> **What the task requires**
Using the data below, output the first line and every line after it up to and including the line containing "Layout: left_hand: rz", exactly as written and with nothing added.
START Input data
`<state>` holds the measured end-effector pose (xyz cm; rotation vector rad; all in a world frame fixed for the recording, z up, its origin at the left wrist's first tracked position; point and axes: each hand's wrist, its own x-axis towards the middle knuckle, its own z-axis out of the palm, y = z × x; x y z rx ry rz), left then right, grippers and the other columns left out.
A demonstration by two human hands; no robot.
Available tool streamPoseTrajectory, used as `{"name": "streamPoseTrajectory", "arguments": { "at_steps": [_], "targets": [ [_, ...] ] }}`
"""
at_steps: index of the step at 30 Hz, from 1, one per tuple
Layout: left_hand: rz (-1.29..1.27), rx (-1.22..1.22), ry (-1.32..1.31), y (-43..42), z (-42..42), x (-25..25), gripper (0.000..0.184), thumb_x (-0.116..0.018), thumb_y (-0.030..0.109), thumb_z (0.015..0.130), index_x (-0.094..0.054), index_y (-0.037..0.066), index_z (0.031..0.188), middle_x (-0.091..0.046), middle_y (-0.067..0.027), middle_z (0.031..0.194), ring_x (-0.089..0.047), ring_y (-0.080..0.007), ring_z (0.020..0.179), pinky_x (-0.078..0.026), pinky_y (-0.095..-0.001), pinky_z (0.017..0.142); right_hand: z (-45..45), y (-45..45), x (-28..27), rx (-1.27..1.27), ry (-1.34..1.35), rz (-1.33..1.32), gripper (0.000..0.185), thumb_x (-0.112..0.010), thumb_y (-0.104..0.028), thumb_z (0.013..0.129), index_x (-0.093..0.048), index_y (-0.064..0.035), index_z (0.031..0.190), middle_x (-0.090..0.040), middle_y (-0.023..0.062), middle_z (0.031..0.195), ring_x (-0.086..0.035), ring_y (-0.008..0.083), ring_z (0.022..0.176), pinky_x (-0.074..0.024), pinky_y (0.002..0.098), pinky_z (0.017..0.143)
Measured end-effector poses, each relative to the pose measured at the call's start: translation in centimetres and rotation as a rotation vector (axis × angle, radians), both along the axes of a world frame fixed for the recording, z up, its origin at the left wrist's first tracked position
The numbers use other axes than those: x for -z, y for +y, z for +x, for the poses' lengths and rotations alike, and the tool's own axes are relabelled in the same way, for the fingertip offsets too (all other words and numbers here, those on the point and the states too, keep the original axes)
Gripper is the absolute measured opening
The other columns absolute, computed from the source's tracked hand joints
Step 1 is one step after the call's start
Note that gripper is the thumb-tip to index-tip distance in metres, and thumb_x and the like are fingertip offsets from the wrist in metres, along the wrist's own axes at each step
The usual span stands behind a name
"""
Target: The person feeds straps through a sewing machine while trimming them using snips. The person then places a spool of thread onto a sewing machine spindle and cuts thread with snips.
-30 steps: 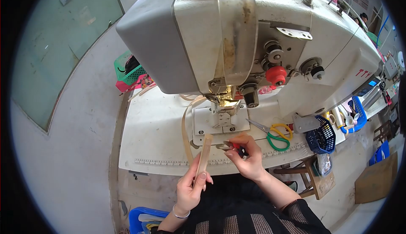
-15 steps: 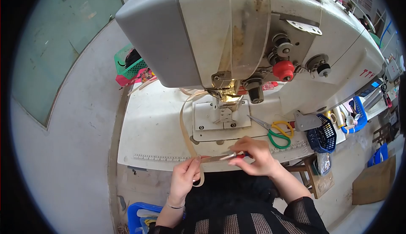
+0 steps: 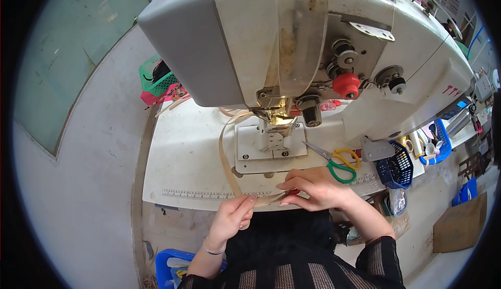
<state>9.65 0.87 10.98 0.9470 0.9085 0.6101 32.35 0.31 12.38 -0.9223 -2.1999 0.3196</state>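
My left hand (image 3: 232, 217) is closed on a narrow beige strap (image 3: 227, 168) at the table's front edge. The strap runs back in a curve to the sewing machine's needle area, and a short stretch of it spans the gap between my hands. My right hand (image 3: 319, 187) is curled around a small red-handled tool (image 3: 293, 192). Its tip lies close to the strap; the fingers hide most of it, so its kind is unclear. Beyond my hands stands the presser foot (image 3: 275, 140) of the sewing machine (image 3: 250, 38).
Scissors (image 3: 342, 172) with green and yellow handles lie right of the needle plate. A ruler strip (image 3: 193, 193) runs along the table's front. A dark blue basket (image 3: 395, 171) sits at the right, a green basket (image 3: 156, 83) at the back left, and a blue bin (image 3: 163, 263) below.
My right hand has moved slightly left, toward my left hand, and the tool's metal tip is now harder to see. The whole view has shifted slightly.
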Motion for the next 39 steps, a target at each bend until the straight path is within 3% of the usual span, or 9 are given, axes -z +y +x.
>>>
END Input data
> **Reply to the exercise**
`<state>` holds the measured end-effector pose (xyz cm; rotation vector rad; all in a world frame fixed for the recording, z up, its origin at the left wrist's first tracked position; point and axes: each hand's wrist, its own x-axis towards the middle knuckle, its own z-axis out of the palm, y = z × x; x y z rx ry rz), left then right, grippers and the other columns left out.
A demonstration by two human hands; no robot.
Available tool streamPoseTrajectory, used as `{"name": "streamPoseTrajectory", "arguments": { "at_steps": [_], "targets": [ [_, ...] ] }}`
"""
at_steps: index of the step at 30 Hz, from 1, one per tuple
Layout: left_hand: rz (-1.29..1.27), rx (-1.22..1.22), ry (-1.32..1.31), y (-43..42), z (-42..42), x (-25..25), gripper (0.000..0.184), thumb_x (-0.116..0.018), thumb_y (-0.030..0.109), thumb_z (0.015..0.130), index_x (-0.094..0.054), index_y (-0.037..0.066), index_z (0.031..0.188), middle_x (-0.091..0.046), middle_y (-0.067..0.027), middle_z (0.031..0.194), ring_x (-0.089..0.047), ring_y (-0.080..0.007), ring_z (0.020..0.179), pinky_x (-0.078..0.026), pinky_y (-0.095..-0.001), pinky_z (0.017..0.142); right_hand: z (-45..45), y (-45..45), x (-28..27), rx (-1.27..1.27), ry (-1.34..1.35), rz (-1.33..1.32), gripper (0.000..0.185), thumb_x (-0.112..0.010), thumb_y (-0.104..0.028), thumb_z (0.013..0.129), index_x (-0.093..0.048), index_y (-0.064..0.035), index_z (0.031..0.190), middle_x (-0.090..0.040), middle_y (-0.023..0.062), middle_z (0.031..0.195), ring_x (-0.086..0.035), ring_y (-0.008..0.083), ring_z (0.022..0.176), pinky_x (-0.074..0.024), pinky_y (0.002..0.098), pinky_z (0.017..0.143)

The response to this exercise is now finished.